By Amanda Eggert EBS Associate Editor

BOZEMAN – Given that President-elect Donald Trump has settled on several climate change skeptics sympathetic to the oil and gas industry for top cabinet positions, Montanans focused on clean energy and climate change have cause for concern.

But that frustration hasn’t deteriorated into despondent hand wringing in Bozeman. People are looking for ways to make a difference on these issues at a local level, as evidenced by a robust turnout for a Dec. 13 meeting about clean energy and climate change policy held at the Bozeman Public Library.

The meeting was attended by approximately 100 people and organized by Dave Dittloff, a Missoula-based representative of the National Wildlife Federation.

“People want to find a constructive place to put their efforts and promote climate change policy and clean energy policy,” said Dittloff, adding that he hopes to hold similar forums in Billings, Missoula, Great Falls and Helena.

Ditloff said a considerable amount of carbon reduction can occur at the city and state level and such efforts in Bozeman are laudable. In September, the city of Bozeman launched the Bozeman Solar Project near I-90 and 19th Street, designed to produce enough electricity to power approximately 54 homes. “If more cities [follow Bozeman’s lead], we could drive the carbon emissions down drastically,” he said.

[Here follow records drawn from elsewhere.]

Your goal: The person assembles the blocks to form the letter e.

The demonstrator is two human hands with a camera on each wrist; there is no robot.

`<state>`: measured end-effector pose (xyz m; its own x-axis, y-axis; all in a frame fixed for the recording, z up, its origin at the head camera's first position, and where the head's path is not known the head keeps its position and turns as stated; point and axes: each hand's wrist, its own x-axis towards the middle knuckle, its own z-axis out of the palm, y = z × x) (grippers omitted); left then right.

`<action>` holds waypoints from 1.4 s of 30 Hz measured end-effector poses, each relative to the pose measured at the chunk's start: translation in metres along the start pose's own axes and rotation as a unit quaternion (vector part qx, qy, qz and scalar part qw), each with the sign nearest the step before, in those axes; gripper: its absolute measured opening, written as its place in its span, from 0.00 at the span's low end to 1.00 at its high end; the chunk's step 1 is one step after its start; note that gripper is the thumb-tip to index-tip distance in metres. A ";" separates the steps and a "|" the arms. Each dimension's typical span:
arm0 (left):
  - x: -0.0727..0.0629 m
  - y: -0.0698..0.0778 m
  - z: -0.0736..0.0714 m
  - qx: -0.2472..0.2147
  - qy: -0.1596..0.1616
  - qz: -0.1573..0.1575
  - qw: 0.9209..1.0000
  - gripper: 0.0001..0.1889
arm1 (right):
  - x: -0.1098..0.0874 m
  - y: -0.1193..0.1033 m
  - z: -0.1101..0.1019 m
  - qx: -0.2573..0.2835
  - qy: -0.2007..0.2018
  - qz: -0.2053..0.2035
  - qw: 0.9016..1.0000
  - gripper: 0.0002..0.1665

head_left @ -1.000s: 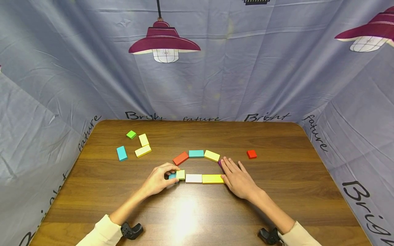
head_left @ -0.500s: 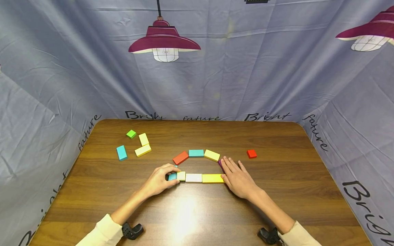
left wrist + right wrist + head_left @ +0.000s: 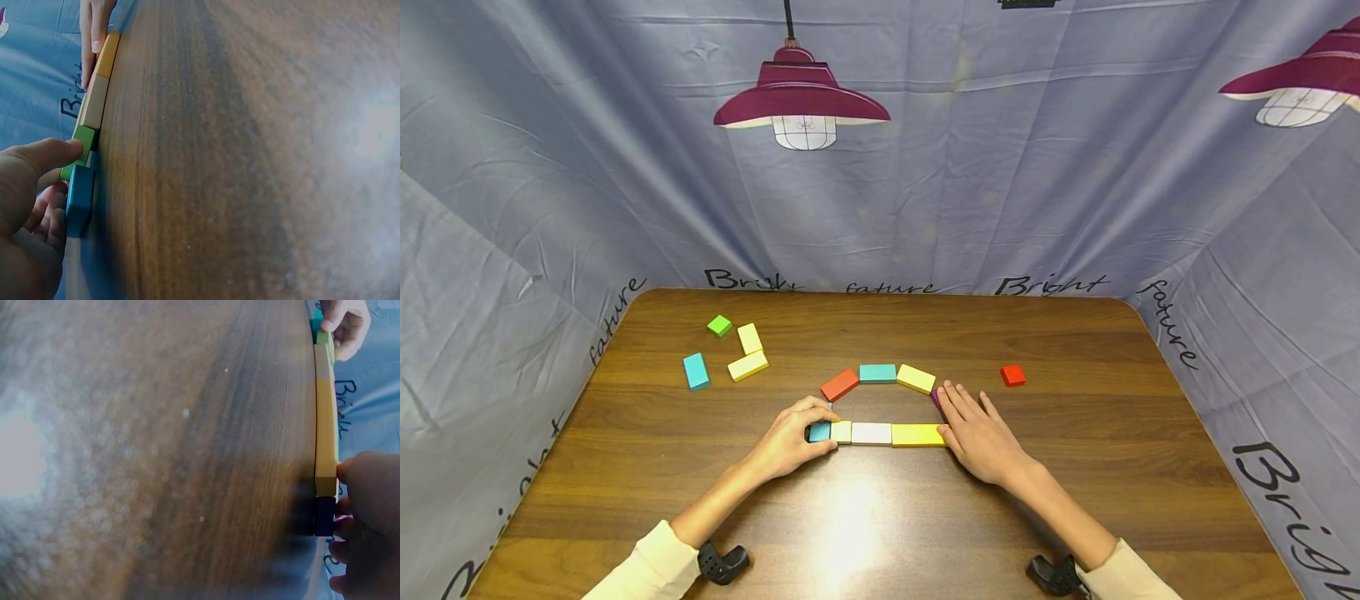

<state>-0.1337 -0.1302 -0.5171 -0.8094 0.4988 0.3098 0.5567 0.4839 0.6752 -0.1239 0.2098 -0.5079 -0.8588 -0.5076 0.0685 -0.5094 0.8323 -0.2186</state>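
My left hand [image 3: 790, 437] pinches a small light green block [image 3: 81, 140] between thumb and index finger, at the left end of a row. That block sits between a blue block [image 3: 79, 200] under the curled fingers and a white block [image 3: 872, 434]. A long yellow block [image 3: 919, 435] continues the row rightward. My right hand [image 3: 988, 437] lies flat with straight fingers over the yellow block's right end and a purple block [image 3: 936, 402], mostly hidden. In the right wrist view a dark block [image 3: 325, 515] abuts the yellow one, beside the fingers.
Behind the row, a red block [image 3: 839, 384], a teal block [image 3: 877, 374] and a pale yellow block [image 3: 916, 379] form an arch. Loose at the back left are a green block [image 3: 719, 326], a blue block [image 3: 696, 372] and two pale yellow blocks. A red block [image 3: 1012, 375] lies right.
The light green block in my left hand has come down from over the blue block and shifted slightly right, into line against the white block. My right hand has stayed put.
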 end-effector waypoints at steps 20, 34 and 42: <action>0.000 0.003 0.001 0.011 -0.007 -0.022 1.000 0.16 | 0.000 0.000 0.002 0.000 0.001 0.001 1.000 0.36; -0.001 0.003 -0.004 0.007 0.011 -0.006 1.000 0.20 | 0.000 0.001 0.003 -0.001 0.001 0.002 1.000 0.36; -0.005 -0.005 -0.036 0.020 0.068 -0.031 0.997 0.20 | 0.000 0.001 0.002 0.000 -0.003 0.004 1.000 0.36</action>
<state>-0.1397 -0.1610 -0.4978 -0.8584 0.3662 0.3591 0.5104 0.5407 0.6687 -0.1247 0.2105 -0.5101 -0.8621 -0.5031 0.0612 -0.5033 0.8357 -0.2196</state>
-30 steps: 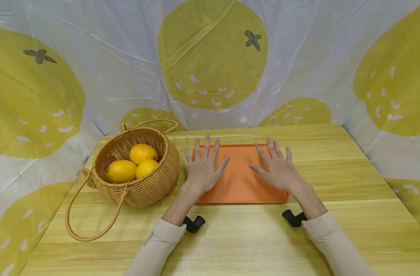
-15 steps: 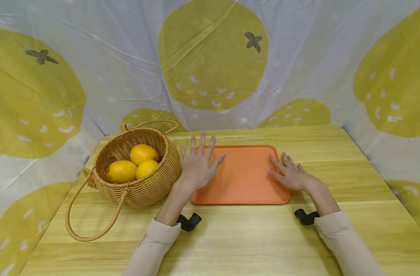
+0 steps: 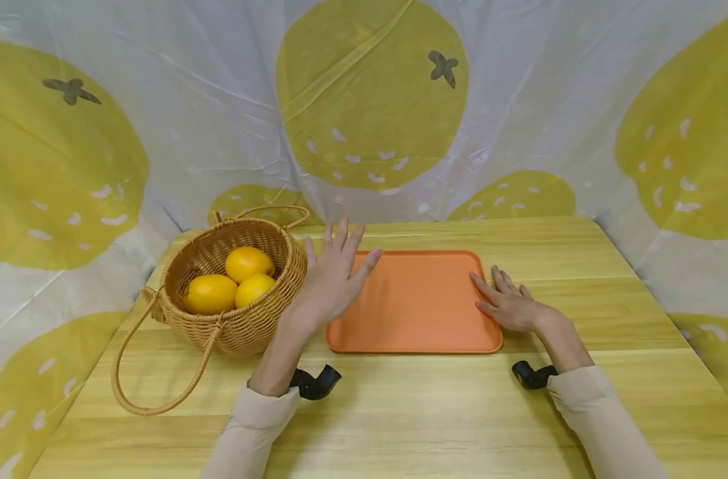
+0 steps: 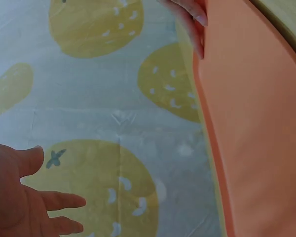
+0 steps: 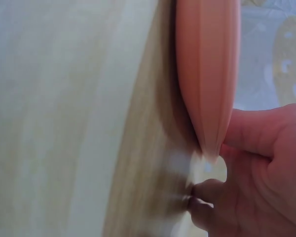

Dittloff started the meeting by discussing some of Trump’s cabinet picks that concern him, like Oklahoma Attorney General Scott Pruitt for administrator of the Environmental Protection Agency and former Exxon Mobil CEO Rex Tillerson for secretary of state.

Ditloff then changed the tone of the meeting by pointing out that the market favors clean energy right now. “Economic trends are on our side,” he said. “[Solar energy] is cheaper than ever, wind is cheaper than ever, and coal is—relatively speaking—more expensive than ever.”

Presentations were given by representatives from a Missoula-based renewable energy nonprofit, the Montana Department of Environmental Quality, a Bozeman-based solar contractor, the city of Bozeman’s Sustainability Program, and a Montana state senator.

Laura Andersen with the DEQ’s Energy and Pollution Prevention bureau highlighted some renewable energy projects in the works at the state level including utility-scale wind development, a nascent effort to install solar panels on public buildings, and a potential electric vehicle charging corridor between Glacier and Yellowstone national parks.

Andrew Valainis, executive director of the Montana Renewable Energy Association, said several bills are in the works that would advance efforts related to net metering, a system that allows people who produce more energy than they use to add it to the power grid. The proposed bills would incentivize and protect investment in net metering.

JP Pomnichowski, who represents Bozeman in the Montana Senate, said the state legislative process is ripe for public participation and urged constituents to be vocal about bills they don’t support. “Silence implies consent,” she said, adding that laws that are passed in the state Legislature have a profound impact on Montanans’ daily lives.

“I really believe that your diligence at the [state] legislative level is important,” Pomnichowski told the crowd.